Extract the lines from the first line of the records below through the line containing "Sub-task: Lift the", inclusive, and reproduce them exactly as written.

Segment Open

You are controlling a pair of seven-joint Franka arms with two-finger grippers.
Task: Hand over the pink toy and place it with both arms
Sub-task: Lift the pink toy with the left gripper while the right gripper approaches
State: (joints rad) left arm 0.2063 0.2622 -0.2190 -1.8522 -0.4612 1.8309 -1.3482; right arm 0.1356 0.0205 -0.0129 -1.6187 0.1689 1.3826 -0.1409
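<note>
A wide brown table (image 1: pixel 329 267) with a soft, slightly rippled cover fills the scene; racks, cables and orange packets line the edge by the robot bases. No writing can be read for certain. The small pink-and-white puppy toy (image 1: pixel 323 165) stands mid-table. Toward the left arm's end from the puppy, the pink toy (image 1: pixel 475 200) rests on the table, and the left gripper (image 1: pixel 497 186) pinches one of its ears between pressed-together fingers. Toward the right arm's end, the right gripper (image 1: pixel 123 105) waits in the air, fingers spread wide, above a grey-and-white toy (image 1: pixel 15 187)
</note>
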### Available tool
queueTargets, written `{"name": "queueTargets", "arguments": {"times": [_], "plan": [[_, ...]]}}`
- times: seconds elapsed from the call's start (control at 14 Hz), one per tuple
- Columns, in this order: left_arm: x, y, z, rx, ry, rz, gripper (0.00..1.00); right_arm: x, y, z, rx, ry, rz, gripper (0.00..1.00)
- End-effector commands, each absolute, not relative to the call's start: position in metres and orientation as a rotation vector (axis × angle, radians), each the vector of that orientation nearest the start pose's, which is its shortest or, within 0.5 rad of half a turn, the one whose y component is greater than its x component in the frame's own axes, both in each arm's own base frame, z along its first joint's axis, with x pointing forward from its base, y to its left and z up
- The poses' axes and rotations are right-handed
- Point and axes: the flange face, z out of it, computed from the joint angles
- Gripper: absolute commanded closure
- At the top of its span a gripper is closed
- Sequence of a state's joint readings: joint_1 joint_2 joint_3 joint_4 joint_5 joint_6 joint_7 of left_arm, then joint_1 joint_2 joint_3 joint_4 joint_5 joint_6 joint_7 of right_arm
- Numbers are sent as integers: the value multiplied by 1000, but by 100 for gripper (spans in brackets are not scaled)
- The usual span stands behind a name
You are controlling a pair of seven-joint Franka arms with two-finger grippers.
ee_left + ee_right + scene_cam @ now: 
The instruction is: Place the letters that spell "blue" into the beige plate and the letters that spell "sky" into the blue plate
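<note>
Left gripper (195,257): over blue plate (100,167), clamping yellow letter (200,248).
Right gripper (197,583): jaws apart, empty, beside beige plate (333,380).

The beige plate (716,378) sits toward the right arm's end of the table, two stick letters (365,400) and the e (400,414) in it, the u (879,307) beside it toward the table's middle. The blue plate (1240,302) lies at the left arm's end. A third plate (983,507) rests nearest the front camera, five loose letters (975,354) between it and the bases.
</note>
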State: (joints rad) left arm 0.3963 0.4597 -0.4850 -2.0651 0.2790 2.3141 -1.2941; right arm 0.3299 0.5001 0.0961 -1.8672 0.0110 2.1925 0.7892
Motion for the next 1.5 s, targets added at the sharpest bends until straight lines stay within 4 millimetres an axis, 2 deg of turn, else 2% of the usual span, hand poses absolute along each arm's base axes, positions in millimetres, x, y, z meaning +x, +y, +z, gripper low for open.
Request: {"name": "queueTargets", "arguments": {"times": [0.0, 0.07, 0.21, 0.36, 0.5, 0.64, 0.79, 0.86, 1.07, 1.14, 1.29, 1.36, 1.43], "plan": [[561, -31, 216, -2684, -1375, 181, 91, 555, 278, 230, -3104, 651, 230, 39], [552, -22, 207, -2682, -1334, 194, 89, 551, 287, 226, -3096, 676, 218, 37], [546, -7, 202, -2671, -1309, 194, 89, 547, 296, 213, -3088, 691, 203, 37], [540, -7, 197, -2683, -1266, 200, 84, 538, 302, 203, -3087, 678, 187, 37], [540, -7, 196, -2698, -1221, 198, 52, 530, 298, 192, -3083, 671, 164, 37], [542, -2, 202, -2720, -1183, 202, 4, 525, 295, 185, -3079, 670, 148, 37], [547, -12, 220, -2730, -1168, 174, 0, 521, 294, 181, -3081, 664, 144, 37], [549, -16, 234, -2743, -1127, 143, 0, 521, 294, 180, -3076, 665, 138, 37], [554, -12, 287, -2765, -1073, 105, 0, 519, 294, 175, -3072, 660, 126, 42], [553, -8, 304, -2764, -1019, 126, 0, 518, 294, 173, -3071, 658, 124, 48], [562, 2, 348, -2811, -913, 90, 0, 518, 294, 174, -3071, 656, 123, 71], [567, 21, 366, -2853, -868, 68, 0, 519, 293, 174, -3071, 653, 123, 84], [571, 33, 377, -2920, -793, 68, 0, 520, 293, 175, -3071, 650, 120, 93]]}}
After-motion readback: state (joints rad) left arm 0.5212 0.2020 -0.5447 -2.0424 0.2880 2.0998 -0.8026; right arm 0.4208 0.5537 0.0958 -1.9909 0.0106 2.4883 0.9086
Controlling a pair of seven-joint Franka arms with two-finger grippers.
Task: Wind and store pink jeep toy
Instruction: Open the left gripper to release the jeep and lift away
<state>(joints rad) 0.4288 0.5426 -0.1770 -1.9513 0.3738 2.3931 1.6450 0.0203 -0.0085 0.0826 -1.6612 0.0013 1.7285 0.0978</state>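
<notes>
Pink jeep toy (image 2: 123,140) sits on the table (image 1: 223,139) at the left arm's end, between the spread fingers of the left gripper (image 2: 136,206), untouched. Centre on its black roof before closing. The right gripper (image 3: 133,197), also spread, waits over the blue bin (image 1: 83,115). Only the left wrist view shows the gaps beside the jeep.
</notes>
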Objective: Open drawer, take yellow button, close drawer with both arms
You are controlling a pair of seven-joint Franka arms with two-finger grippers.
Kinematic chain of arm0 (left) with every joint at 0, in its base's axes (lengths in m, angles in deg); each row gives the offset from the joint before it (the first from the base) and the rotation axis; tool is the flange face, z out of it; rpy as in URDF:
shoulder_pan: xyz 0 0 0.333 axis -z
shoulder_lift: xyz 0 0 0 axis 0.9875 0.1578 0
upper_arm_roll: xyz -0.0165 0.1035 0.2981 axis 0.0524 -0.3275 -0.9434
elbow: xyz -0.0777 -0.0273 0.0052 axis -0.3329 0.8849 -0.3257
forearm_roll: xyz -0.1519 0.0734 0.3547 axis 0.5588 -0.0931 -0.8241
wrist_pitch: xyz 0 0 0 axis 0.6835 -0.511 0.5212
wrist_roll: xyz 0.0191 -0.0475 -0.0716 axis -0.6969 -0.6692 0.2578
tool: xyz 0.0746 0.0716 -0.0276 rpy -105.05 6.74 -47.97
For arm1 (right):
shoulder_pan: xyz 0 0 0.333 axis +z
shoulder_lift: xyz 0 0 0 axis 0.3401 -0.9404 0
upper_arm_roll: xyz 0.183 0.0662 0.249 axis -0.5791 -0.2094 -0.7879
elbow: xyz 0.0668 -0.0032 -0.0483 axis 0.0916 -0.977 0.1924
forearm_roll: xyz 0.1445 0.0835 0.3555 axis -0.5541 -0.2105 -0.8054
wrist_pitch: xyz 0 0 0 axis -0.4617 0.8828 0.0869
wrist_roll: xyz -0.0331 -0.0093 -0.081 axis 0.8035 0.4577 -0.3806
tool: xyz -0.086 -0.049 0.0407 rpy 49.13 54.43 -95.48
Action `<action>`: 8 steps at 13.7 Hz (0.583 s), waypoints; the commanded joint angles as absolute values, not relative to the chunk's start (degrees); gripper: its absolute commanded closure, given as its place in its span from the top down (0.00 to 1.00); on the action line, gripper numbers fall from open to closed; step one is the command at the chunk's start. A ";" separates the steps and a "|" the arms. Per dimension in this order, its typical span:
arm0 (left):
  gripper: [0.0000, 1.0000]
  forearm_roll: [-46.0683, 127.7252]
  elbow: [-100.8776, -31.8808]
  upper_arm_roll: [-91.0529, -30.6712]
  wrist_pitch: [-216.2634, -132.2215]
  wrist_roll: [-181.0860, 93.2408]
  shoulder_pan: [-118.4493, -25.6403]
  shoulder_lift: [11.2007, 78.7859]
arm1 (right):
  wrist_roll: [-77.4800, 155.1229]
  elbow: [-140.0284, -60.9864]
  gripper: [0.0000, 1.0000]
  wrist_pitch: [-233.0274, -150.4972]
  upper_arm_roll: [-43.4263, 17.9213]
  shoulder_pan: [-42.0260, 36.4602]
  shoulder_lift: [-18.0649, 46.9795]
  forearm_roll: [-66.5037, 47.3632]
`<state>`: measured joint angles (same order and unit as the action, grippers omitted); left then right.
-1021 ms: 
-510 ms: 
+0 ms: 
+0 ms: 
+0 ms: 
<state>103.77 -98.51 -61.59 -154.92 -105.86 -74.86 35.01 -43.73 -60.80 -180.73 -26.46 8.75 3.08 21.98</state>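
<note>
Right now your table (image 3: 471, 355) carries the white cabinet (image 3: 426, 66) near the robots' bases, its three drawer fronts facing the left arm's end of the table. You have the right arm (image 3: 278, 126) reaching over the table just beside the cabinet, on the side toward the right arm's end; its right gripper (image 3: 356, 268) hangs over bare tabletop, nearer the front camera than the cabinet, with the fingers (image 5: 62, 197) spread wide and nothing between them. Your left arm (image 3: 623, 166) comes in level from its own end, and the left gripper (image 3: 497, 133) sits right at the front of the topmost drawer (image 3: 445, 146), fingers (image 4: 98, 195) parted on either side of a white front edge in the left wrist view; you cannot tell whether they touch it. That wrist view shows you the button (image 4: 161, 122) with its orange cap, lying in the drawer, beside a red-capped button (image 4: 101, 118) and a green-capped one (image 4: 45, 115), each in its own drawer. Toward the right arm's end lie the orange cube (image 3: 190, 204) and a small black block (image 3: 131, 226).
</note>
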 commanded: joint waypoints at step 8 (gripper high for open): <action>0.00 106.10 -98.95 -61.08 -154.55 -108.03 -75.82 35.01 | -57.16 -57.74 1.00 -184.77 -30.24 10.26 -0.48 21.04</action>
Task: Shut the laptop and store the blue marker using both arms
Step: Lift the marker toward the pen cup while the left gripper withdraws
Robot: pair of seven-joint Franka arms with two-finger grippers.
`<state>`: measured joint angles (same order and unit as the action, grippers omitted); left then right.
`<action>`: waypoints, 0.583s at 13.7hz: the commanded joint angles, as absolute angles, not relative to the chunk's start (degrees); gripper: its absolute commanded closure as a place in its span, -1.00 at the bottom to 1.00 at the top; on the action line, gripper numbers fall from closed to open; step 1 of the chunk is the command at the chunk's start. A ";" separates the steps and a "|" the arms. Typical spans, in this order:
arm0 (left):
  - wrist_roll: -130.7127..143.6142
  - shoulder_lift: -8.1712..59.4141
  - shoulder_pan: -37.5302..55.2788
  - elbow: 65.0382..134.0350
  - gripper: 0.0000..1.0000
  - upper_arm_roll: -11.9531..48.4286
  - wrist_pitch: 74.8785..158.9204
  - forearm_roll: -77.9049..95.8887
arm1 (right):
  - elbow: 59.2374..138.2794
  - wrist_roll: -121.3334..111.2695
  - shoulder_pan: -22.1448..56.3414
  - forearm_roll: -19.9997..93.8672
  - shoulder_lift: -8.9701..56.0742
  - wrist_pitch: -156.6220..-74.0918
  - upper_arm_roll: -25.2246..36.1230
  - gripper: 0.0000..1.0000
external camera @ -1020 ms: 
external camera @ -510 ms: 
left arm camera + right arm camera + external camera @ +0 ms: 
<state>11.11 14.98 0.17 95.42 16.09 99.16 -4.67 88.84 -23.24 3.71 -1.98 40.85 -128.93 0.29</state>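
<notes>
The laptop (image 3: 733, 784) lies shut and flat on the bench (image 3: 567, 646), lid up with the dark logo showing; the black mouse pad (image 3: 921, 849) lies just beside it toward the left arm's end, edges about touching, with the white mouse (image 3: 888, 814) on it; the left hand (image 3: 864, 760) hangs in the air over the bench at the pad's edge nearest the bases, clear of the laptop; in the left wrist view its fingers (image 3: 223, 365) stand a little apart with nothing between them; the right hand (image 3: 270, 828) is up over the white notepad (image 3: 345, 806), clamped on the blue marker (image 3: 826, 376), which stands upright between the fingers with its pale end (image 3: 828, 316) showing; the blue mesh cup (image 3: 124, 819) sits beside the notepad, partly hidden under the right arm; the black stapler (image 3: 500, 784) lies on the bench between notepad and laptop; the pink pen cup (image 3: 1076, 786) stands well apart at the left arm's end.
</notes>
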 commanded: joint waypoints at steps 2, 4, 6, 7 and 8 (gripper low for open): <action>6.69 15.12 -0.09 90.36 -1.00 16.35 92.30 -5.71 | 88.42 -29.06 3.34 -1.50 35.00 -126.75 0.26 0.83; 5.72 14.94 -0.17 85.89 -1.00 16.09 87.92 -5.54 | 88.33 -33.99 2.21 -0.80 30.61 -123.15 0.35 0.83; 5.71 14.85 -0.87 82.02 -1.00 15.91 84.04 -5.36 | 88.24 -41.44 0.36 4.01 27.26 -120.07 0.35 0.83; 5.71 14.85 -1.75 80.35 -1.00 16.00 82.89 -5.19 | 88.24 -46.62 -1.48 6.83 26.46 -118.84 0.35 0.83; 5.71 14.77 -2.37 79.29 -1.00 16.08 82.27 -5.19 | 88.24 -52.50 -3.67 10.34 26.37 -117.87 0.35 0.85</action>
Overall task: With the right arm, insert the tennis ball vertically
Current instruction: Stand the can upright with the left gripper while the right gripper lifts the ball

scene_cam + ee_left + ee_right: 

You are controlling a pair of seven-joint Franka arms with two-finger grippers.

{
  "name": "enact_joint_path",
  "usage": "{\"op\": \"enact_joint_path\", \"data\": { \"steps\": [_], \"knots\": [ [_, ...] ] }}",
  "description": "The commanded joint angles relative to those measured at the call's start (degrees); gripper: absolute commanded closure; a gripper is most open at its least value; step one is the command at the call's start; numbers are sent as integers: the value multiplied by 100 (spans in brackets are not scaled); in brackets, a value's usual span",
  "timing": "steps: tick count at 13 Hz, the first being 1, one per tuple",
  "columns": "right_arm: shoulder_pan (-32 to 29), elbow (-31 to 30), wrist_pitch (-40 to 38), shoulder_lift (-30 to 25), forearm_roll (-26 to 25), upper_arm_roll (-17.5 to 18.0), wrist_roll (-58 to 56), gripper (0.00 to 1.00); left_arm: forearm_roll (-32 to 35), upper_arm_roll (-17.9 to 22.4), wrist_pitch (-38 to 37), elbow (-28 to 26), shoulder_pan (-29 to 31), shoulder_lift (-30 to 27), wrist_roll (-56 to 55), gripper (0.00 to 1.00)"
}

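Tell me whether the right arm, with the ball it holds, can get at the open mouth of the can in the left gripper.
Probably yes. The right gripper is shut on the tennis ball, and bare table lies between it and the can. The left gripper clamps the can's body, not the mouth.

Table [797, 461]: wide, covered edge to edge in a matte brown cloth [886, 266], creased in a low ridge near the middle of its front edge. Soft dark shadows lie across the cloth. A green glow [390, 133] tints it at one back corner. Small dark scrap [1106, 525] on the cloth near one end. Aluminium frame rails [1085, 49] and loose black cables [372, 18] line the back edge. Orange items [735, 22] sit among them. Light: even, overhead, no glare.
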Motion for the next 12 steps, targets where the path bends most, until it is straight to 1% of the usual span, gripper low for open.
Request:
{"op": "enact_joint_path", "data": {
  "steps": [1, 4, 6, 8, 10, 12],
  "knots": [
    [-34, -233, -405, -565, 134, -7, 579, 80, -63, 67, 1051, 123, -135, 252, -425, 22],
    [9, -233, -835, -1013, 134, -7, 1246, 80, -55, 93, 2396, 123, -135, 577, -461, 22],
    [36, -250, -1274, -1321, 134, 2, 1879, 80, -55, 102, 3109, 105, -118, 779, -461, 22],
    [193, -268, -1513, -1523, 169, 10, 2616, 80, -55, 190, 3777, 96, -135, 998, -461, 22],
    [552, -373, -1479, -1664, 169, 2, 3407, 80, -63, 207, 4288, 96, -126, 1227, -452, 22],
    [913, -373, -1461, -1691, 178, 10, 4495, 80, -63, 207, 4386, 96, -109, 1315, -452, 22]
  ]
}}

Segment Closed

> _Response for this exercise_
You are controlling a pair of seven-joint Franka arms with two-finger grippers.
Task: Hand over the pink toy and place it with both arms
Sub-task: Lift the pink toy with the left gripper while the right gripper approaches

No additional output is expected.